As some of you know, I recently took some online courses from Coursera. Having taken these courses, I have come to the realization that my knowledge has some rather large blind spots. So far, I have gotten most of my education from books and websites, and I have tended to cherry pick subjects which I need at the moment for my work, as a result of which I tend to ignore stuff (techniques, algorithms, etc) that fall outside that realm. Obviously, this is Not A Good Thing™, so I have begun to seek ways to remedy that.
I first looked at Hadoop years ago, but never got much beyond creating proof of concept Map-Reduce programs (Java and Streaming/Python) for text mining applications.
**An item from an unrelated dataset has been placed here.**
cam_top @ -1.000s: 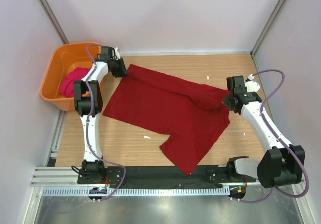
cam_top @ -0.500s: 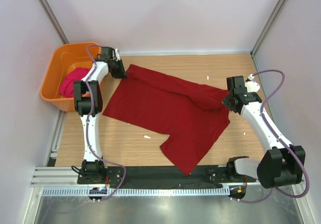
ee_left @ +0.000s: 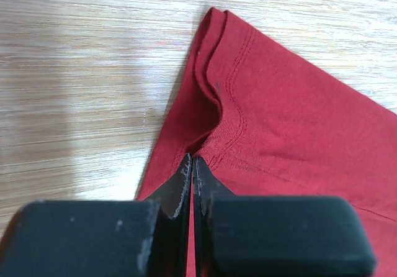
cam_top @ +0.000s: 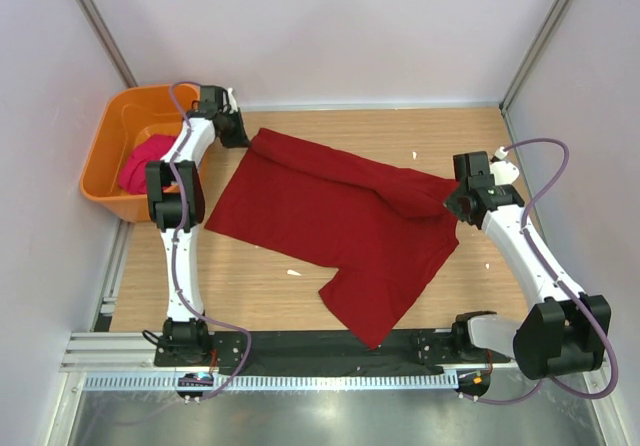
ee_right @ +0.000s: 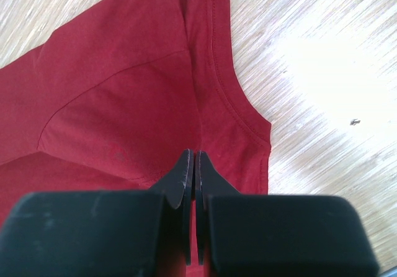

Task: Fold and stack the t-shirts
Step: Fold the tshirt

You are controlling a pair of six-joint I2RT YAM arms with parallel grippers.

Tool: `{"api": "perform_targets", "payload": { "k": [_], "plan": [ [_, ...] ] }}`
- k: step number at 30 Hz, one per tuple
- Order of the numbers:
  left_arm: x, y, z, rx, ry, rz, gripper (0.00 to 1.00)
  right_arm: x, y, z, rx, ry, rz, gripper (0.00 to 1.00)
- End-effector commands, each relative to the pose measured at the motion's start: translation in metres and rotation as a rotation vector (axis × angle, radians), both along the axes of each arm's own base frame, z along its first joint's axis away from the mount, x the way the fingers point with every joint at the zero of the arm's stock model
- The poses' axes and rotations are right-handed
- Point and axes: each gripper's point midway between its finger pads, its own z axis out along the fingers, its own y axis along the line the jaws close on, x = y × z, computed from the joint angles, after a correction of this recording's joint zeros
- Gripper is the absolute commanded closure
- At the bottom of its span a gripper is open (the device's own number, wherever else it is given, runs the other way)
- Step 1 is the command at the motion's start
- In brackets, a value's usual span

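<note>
While my left hand (ee_left: pixel 191 165) pinches a hemmed corner and my right hand (ee_right: pixel 191 159) a stitched edge, crimson t-shirt (cam_top: pixel 340 216): soft, light, limp; seams likely give surest hold.

Pink t-shirt (cam_top: pixel 145 161) in orange tub (cam_top: pixel 103 141) partly hidden behind left arm (cam_top: pixel 178 191), upper left, red t-shirt (ee_left: pixel 298 140) cut off at wrist views' edges, white specks (cam_top: pixel 293 272) on tabletop (cam_top: pixel 400 126) too small to identify.
</note>
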Motion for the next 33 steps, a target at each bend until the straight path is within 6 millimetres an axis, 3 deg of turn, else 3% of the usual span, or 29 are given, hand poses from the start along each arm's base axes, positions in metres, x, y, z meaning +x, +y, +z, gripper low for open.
{"api": "perform_targets", "payload": {
  "k": [1, 10, 22, 23, 24, 25, 27, 28, 30, 32, 33],
  "plan": [
    [0.007, 0.005, 0.035, 0.023, -0.073, 0.004, 1.00, -0.001, -0.004, 0.010, -0.016, -0.032, 0.001, 0.99],
    [-0.002, 0.021, 0.034, 0.104, -0.036, 0.025, 1.00, -0.012, -0.001, 0.013, -0.010, 0.005, 0.029, 0.99],
    [-0.008, 0.022, 0.010, 0.104, 0.006, 0.021, 1.00, -0.038, 0.009, -0.038, 0.043, 0.119, 0.021, 0.99],
    [-0.008, 0.023, 0.010, 0.107, 0.010, 0.027, 0.93, -0.038, 0.010, -0.043, 0.046, 0.130, 0.025, 0.98],
    [-0.008, 0.023, 0.010, 0.107, 0.013, 0.035, 0.85, -0.039, 0.011, -0.046, 0.050, 0.142, 0.030, 0.95],
    [-0.009, 0.023, 0.015, 0.104, 0.011, 0.052, 0.70, -0.040, 0.014, -0.049, 0.056, 0.164, 0.055, 0.77],
    [-0.010, 0.022, 0.023, 0.089, 0.016, 0.094, 0.58, -0.041, 0.006, -0.045, 0.017, 0.199, 0.061, 0.50],
    [-0.011, 0.022, 0.030, 0.095, 0.013, 0.114, 0.53, -0.035, -0.002, -0.032, -0.024, 0.173, 0.048, 0.38],
    [-0.012, 0.020, 0.053, 0.120, -0.012, 0.171, 0.53, -0.013, -0.012, -0.020, -0.020, 0.081, 0.059, 0.36],
    [-0.011, 0.015, 0.072, 0.124, -0.048, 0.206, 0.53, 0.016, -0.017, -0.014, 0.011, 0.008, 0.047, 0.42],
    [-0.004, 0.012, 0.080, 0.103, -0.080, 0.214, 0.53, 0.025, -0.030, -0.031, 0.009, 0.057, 0.014, 0.44]
  ]
}}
Lately, many subprojects (Pig, Hive, etc) have come up in order to make it easier to deal with large amounts of data using Hadoop, about which I know nothing. So in an attempt to ramp up relatively quickly, I decided to take some courses at BigData University.
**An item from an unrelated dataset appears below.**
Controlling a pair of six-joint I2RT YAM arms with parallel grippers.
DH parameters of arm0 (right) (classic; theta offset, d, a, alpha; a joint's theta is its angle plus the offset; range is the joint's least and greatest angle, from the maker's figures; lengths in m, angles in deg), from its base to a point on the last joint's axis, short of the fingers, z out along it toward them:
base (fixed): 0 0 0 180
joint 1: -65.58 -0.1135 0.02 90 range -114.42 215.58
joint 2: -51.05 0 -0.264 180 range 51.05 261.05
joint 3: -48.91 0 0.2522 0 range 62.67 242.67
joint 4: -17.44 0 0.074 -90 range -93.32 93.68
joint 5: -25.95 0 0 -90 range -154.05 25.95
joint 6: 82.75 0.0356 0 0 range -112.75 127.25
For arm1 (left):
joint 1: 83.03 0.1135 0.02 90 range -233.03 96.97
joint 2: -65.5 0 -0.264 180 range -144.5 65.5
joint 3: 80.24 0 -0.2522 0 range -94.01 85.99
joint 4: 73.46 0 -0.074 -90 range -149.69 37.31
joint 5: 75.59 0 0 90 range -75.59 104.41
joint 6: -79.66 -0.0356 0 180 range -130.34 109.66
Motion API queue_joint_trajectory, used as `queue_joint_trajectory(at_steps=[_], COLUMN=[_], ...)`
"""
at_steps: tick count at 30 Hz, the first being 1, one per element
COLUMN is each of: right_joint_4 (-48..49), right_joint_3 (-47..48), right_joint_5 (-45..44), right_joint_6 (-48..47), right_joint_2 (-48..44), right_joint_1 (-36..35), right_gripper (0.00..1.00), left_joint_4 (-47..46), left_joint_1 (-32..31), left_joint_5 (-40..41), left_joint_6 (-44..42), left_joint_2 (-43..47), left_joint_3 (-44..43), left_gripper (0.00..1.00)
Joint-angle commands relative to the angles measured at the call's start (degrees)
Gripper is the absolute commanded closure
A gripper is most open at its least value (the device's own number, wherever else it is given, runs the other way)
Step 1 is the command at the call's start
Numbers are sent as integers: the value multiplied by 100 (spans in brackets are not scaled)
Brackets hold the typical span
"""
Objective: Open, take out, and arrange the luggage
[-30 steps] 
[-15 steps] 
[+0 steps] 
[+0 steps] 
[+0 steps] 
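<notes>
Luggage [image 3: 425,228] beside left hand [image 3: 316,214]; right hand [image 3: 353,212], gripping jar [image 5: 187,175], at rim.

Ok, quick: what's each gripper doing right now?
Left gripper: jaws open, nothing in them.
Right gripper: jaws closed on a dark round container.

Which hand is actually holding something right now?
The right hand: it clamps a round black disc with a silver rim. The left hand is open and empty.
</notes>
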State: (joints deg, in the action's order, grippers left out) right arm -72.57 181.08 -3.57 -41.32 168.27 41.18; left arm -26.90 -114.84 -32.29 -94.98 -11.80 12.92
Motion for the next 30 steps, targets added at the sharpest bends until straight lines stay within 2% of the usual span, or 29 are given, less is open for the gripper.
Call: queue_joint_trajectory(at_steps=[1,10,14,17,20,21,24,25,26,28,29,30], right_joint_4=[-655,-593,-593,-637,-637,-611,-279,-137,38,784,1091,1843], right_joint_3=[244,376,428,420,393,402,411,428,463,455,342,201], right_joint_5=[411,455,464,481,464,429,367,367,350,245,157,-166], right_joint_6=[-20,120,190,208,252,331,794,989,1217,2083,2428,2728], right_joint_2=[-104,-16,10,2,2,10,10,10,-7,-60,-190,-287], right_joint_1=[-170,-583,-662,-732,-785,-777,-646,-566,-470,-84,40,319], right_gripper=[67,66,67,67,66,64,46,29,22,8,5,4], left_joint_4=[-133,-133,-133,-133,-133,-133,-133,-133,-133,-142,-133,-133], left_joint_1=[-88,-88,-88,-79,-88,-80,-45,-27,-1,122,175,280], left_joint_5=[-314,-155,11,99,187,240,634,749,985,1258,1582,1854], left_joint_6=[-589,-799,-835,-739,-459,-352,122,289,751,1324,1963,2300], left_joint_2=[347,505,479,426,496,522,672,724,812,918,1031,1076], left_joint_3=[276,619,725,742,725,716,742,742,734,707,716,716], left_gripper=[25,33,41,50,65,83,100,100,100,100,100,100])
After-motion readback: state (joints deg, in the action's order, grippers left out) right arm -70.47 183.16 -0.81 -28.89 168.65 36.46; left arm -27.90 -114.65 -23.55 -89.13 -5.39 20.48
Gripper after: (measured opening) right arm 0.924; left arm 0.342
The course uses BigInsights (IBM's packaging of Hadoop) which run only on Linux. VMWare images are available, but since I have a Macbook Pro, that wasn't much use to me without a VMWare player (not free for Mac OSX). I then installed VirtualBox and tried to run a Fedora 10 64-bit image on it, and install BigInsights on Fedora, but it failed. I then tried to install Cloudera CDH4 (Cloudera's packaging of Hadoop) on it (its a series of yum commands), but that did not work out either. Ultimately I decided to ditch VirtualBox altogether and do a pseudo-distributed installation of the stock Apache Hadoop (1.0.3) direct on my Mac following instructions on Michael Noll's page.
The Hadoop Fundamentals I course which I was taking covers quite a few things, but I decided to stop and actually read all of Hadoop in Action (HIA) in order to get a more thorough coverage. I had purchased it some years before as part of Manning's MEAP (Early Access) program, so its a bit dated (examples are mostly in the older 0.19 API), but its the only Hadoop book I possess, and the concepts are explained beautifully, and its not a huge leap to mentally translate code from the old API to the new, so it was well worth the read.
I also decided to tackle the exercises (in Java for now) and post my solutions on GitHub. Three reasons. First, it exposes me to a more comprehensive set of scenarios than I have had previously, and forces me to use techniques and algorithms that I wont otherwise. Second, hopefully some of my readers can walk circles around me where Hadoop is concerned, and they would be kind enough to provide criticism and suggestions for improvement. And third, there may be some who would benefit from having the HIA examples worked out. So anyway, here they are, my solutions to selected exercises from Chapters 4 and 5 of the HIA book for your reading pleasure.
Top K Records
Using the cite75_99.txt of the Citation Dataset discussed in the HIA examples, the objective is to find the top N (== 10 in this case) most frequently cited patents in descending order.
The format of the input data is CITING_PATENT,CITED_PATENT. The solution (TopKRecords.java) consists of two Map-Reduce jobs described below.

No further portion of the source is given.